● Exercise requirements: Would you please copy the part of the material below that opens with the line containing "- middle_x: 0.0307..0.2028" and closes with the line containing "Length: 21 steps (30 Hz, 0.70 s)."? Copy it exactly, and only it.

(Material provided begins)

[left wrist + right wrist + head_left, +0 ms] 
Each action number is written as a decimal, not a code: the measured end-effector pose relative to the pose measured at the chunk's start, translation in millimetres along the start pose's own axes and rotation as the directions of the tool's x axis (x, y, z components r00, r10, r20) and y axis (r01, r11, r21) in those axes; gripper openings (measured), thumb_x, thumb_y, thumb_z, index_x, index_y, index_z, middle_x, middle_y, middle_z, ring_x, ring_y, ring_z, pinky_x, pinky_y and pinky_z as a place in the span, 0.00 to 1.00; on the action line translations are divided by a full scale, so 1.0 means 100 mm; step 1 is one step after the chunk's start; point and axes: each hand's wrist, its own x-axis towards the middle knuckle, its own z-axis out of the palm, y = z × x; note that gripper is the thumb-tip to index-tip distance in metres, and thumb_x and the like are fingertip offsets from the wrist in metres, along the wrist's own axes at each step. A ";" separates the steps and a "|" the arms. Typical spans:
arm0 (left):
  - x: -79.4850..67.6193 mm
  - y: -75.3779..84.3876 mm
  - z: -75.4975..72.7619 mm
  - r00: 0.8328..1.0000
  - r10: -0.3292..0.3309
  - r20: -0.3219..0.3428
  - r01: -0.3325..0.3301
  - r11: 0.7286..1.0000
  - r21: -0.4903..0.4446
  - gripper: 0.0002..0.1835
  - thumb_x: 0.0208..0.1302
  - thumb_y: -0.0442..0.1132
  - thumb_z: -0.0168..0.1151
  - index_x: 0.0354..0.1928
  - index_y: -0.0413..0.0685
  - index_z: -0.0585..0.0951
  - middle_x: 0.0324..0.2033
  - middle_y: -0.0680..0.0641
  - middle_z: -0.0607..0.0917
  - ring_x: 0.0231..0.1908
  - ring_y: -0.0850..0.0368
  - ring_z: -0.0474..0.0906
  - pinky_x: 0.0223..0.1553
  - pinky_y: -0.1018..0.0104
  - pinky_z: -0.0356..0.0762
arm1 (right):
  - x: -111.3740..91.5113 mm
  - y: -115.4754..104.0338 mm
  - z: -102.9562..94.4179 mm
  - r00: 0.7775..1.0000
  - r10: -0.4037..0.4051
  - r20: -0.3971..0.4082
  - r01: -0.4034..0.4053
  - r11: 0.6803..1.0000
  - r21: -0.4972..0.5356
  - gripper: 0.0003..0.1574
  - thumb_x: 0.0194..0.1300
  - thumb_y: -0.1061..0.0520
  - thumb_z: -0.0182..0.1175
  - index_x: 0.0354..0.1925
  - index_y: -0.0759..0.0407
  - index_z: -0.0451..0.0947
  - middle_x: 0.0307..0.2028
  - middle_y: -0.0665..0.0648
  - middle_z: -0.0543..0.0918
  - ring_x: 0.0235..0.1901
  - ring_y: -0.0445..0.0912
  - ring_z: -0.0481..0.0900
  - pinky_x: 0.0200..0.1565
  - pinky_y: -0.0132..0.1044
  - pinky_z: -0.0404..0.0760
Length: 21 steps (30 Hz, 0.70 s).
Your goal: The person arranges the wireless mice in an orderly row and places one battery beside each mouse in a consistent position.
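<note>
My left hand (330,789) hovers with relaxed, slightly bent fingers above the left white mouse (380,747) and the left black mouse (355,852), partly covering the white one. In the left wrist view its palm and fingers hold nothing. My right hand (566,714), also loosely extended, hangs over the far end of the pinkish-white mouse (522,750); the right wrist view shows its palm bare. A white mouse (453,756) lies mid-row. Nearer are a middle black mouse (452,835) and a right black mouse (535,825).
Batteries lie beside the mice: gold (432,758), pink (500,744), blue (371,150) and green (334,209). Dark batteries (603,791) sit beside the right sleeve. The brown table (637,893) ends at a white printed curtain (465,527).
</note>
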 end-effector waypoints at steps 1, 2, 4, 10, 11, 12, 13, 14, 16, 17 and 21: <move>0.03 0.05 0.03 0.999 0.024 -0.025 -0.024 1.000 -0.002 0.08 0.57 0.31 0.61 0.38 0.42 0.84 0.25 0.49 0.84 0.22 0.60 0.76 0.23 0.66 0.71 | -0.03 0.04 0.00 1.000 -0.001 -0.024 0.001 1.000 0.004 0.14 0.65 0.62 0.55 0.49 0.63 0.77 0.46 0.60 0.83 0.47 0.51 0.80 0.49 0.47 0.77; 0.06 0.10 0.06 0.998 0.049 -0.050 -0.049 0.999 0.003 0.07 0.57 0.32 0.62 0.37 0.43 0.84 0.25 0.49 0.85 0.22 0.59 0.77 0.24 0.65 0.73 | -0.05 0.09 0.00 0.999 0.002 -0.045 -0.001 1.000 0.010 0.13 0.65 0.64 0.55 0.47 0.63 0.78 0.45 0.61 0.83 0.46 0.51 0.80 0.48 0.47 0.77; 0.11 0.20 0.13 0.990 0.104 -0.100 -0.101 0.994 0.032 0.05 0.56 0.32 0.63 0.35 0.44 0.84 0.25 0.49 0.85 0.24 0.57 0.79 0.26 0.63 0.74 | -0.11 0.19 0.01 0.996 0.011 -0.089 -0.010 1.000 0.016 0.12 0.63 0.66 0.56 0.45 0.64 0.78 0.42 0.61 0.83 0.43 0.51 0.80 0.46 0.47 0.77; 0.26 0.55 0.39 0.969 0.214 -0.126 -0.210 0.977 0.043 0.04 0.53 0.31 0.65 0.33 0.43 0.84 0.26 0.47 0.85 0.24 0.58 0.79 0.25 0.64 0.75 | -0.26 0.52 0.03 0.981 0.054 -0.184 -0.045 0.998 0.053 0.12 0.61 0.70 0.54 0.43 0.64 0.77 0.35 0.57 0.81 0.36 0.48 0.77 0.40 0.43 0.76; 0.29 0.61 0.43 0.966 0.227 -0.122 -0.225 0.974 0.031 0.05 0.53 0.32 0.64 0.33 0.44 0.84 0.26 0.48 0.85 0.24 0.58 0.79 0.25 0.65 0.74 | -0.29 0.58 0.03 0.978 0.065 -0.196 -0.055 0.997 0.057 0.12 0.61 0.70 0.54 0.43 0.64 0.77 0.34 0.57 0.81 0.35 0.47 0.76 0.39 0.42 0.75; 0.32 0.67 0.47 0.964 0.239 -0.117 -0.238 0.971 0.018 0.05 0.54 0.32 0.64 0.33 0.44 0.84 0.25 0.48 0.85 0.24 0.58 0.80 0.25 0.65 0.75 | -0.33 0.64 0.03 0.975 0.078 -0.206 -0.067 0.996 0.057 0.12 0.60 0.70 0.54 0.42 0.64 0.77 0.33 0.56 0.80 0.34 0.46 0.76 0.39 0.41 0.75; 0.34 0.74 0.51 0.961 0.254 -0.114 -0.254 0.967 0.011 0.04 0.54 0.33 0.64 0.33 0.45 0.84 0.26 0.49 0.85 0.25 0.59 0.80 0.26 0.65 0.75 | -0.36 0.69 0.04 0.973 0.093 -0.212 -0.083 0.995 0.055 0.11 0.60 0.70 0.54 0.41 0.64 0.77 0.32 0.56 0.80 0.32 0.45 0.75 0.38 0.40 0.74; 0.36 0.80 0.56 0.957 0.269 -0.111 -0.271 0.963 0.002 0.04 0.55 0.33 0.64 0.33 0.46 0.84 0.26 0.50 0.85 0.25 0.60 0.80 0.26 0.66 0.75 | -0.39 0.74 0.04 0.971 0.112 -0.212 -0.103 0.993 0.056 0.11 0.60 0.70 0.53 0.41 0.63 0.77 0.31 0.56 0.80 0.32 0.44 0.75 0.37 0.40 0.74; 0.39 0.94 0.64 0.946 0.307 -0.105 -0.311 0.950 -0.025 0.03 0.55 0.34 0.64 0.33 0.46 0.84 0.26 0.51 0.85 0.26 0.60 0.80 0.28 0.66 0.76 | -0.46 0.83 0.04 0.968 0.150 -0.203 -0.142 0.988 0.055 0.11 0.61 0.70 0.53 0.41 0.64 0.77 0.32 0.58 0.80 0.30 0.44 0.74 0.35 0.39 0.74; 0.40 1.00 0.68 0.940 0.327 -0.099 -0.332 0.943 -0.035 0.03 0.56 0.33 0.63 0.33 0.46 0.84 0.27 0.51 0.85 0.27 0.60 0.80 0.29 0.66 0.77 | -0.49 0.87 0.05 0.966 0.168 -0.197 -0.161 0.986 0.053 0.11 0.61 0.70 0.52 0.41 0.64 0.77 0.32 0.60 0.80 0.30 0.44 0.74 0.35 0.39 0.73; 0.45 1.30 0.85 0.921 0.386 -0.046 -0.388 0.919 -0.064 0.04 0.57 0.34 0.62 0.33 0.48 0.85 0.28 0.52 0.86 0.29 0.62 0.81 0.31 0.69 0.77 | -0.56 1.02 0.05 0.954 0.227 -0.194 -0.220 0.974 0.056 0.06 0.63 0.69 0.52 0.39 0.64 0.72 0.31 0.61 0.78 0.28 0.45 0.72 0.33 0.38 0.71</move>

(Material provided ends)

● Final answer:
  - middle_x: 0.0307..0.2028
  - middle_y: -0.0665..0.0648
  - middle_z: -0.0543..0.0918
  - ring_x: 0.0235..0.1901
  - ring_y: -0.0445..0.0912
  - ring_z: -0.0481..0.0900
  - pinky_x: 0.0200..0.1565
  - pinky_y: -0.0132..0.1044
  - pinky_z: -0.0404..0.0760
Length: 21 steps (30 Hz, 0.70 s).

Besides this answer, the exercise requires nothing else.